Financial Stability Policies and Bank Lending: Quasi-Experimental Evidence from Federal Reserve Interventions in 1920-1921

Working Paper: CEPR ID: DP16490

Authors: Kilian Rieder

Abstract: This paper exploits a natural experiment to provide the first empirical analysis on the comparative effects of the two principal families of modern financial stability policy. In 1920, four U.S. Federal Reserve Banks leaned against the wind by raising their interest rate indiscriminately for all banks to safeguard financial stability. Another four Federal Reserve Banks employed targeted policy action instead, requiring only over-extended banks to pay higher interest rates. To identify the policies' comparative treatment effects, I leverage newly digitized micro data and draw on geographic border discontinuities across districts with different policy choices. Fixing time and environment, I find that targeted policy leads to a significant reduction in lending, a more even distribution of credit and central bank borrowing across banks, higher bank survival rates, and improved local economic outcomes relative to the conventional interest rate hike.
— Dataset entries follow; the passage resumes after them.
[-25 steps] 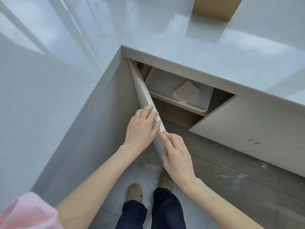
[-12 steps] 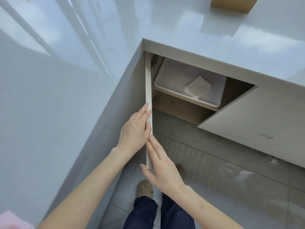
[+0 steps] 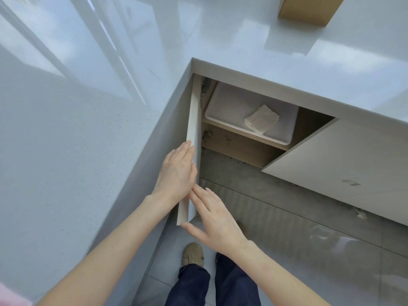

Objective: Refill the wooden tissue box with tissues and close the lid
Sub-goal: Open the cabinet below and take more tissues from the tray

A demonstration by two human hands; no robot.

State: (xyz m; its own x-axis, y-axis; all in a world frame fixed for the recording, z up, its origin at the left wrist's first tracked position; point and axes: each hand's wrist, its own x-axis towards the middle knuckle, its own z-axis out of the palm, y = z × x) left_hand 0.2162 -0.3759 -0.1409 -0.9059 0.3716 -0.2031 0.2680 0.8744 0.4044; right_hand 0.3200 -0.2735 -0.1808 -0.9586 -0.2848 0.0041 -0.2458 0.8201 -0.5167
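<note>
A stack of white tissues (image 3: pixel 261 119) lies in a white bin (image 3: pixel 223 100) on a shelf inside the open cabinet. The wooden tissue box (image 3: pixel 309 8) stands on the counter at the top right, cut off by the frame. The left cabinet door (image 3: pixel 193 120) stands swung wide, seen edge-on. My left hand (image 3: pixel 176 173) lies flat against the door's outer face, fingers straight. My right hand (image 3: pixel 215 219) touches the door's inner face and lower corner with fingers spread; it holds nothing.
The glossy white counter (image 3: pixel 242 45) wraps around an inner corner above the cabinet. The right cabinet door (image 3: pixel 344 164) stands partly open. Below are a grey tiled floor (image 3: pixel 287 239), my shoe (image 3: pixel 193 253) and dark trousers (image 3: pixel 212 286).
The left door has swung further open toward the left counter side. Both hands followed it; my right hand slid down to the door's lower corner. The camera shifted left.
</note>
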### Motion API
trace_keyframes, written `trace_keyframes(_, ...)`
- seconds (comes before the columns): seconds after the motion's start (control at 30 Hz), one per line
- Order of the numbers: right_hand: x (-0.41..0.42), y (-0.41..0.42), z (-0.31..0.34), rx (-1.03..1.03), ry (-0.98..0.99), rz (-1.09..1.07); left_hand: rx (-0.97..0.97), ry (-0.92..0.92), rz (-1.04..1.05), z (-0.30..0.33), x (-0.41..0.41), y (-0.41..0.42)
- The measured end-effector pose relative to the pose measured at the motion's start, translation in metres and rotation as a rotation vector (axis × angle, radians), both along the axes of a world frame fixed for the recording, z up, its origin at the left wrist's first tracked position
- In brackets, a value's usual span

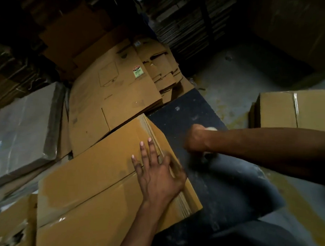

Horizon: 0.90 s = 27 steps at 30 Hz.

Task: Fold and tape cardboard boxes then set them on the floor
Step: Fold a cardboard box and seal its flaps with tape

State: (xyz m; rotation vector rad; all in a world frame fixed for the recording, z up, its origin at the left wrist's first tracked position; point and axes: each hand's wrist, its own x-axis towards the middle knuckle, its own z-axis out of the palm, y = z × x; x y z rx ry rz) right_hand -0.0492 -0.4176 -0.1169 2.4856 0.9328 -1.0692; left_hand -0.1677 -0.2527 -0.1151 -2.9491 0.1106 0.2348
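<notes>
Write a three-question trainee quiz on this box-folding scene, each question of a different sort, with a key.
1. True or false: the left hand lies with spread fingers on the stack of flattened cartons.
2. Multiple choice: the taped box stands on A) the black table, B) the floor, C) the stack.
3. Fill in: the right hand is over the black ____.

Key: 1 true; 2 B; 3 table.
</notes>
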Motion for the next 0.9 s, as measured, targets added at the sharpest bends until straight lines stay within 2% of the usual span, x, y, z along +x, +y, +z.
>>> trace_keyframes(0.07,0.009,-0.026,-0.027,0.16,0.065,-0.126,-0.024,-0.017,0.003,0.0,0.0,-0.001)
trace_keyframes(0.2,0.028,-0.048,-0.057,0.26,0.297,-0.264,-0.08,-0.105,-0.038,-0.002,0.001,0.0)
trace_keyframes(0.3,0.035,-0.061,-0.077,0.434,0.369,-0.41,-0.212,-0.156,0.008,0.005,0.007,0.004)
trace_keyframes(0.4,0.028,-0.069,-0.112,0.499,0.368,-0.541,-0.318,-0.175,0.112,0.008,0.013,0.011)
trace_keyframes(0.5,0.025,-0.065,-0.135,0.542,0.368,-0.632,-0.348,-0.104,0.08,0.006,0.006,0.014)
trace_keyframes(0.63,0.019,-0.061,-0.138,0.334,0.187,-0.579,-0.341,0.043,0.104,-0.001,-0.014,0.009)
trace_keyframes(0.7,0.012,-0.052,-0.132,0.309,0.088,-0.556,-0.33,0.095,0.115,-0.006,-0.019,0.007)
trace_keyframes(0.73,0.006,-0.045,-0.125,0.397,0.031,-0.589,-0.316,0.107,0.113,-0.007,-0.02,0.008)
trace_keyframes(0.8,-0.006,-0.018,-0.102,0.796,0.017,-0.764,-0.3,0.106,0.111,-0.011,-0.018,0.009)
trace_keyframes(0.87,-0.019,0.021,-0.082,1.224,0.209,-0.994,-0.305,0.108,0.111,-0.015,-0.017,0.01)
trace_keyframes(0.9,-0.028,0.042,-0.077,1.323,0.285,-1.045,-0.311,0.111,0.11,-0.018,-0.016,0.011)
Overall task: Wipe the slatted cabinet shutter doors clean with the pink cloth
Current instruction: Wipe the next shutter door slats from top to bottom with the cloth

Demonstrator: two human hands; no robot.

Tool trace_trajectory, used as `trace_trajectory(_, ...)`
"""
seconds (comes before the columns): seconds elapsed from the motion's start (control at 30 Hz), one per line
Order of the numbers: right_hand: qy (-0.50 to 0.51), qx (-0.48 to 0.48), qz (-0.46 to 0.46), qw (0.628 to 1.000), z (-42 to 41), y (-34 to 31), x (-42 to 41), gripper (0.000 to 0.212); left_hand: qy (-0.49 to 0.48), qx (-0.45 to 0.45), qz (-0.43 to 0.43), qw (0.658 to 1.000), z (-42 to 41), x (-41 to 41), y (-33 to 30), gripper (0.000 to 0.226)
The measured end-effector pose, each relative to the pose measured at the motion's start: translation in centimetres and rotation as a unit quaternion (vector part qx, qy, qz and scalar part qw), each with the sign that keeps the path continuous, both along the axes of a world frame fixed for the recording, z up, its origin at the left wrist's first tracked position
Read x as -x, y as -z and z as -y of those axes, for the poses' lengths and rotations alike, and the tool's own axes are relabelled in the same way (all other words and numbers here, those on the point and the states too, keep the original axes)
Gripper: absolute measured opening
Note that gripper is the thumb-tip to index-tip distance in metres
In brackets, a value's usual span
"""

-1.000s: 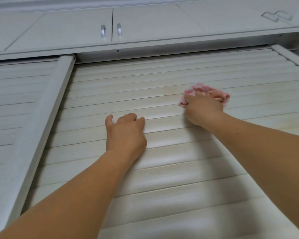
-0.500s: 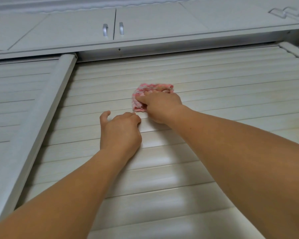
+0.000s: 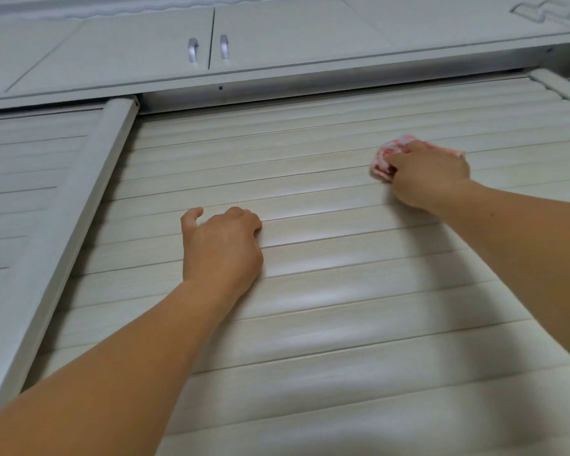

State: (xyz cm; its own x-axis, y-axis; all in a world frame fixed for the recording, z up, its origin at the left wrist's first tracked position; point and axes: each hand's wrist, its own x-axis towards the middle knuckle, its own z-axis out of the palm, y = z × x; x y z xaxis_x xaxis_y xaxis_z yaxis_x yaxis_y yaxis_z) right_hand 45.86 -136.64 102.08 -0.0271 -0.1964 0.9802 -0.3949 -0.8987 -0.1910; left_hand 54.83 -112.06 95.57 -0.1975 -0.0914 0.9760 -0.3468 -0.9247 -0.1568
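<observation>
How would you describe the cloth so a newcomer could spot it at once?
Start at the wide slatted shutter door below the upper cabinets. Follow its upper slats rightward to the right hand. The pink cloth is bunched under those fingers, the only coloured thing on the pale slats.

Right hand point(image 3: 430, 174), upper right of frame, grips the pink cloth point(image 3: 384, 159) against the slatted shutter door point(image 3: 326, 324). Left hand point(image 3: 221, 245), centre frame, rests on a slat with fingers curled. Two cabinet handles point(image 3: 208, 49) at upper centre; vertical frame post point(image 3: 79, 205) at left.
</observation>
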Motion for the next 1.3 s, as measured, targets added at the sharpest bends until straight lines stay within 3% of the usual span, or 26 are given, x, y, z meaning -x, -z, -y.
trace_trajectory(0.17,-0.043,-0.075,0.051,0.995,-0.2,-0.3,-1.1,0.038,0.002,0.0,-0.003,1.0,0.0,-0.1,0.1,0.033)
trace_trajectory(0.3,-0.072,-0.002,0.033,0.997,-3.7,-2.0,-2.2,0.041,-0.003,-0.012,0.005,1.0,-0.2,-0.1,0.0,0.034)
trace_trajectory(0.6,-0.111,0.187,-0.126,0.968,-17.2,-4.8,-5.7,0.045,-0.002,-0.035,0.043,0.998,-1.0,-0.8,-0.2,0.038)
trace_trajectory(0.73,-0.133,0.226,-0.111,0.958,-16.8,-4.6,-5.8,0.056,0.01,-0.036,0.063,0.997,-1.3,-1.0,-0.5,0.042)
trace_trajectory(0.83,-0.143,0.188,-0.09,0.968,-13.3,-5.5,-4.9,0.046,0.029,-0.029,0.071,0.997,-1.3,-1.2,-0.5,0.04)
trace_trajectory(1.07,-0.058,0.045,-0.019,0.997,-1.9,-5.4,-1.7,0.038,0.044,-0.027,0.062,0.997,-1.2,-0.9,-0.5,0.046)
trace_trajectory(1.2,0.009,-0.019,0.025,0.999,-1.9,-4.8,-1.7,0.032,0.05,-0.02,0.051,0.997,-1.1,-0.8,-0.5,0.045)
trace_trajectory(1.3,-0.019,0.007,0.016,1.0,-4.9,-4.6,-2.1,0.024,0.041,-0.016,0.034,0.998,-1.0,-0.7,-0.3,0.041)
Keywords: monetary policy; macroprudential policy; leaning against the wind; credit boom; bank lending; leverage; federal reserve system; progressive discount rate; recession of 1920-1921

JEL Codes: E52; E58; N12; N22


Causal Claims Network Graph

Edges that are evidenced by causal inference methods are in orange, and the rest are in light blue.


Causal Claims

CauseEffect
Uniform interest rate hike (E43)bank lending (G21)
Targeted monetary policy (PDR) (E52)bank lending (G21)
Targeted monetary policy (PDR) (E52)over-leveraged banks (G21)
Uniform interest rate hike (E43)risk-shifting behavior (D91)
Uniform interest rate hike (E43)bank lending (New York) (G21)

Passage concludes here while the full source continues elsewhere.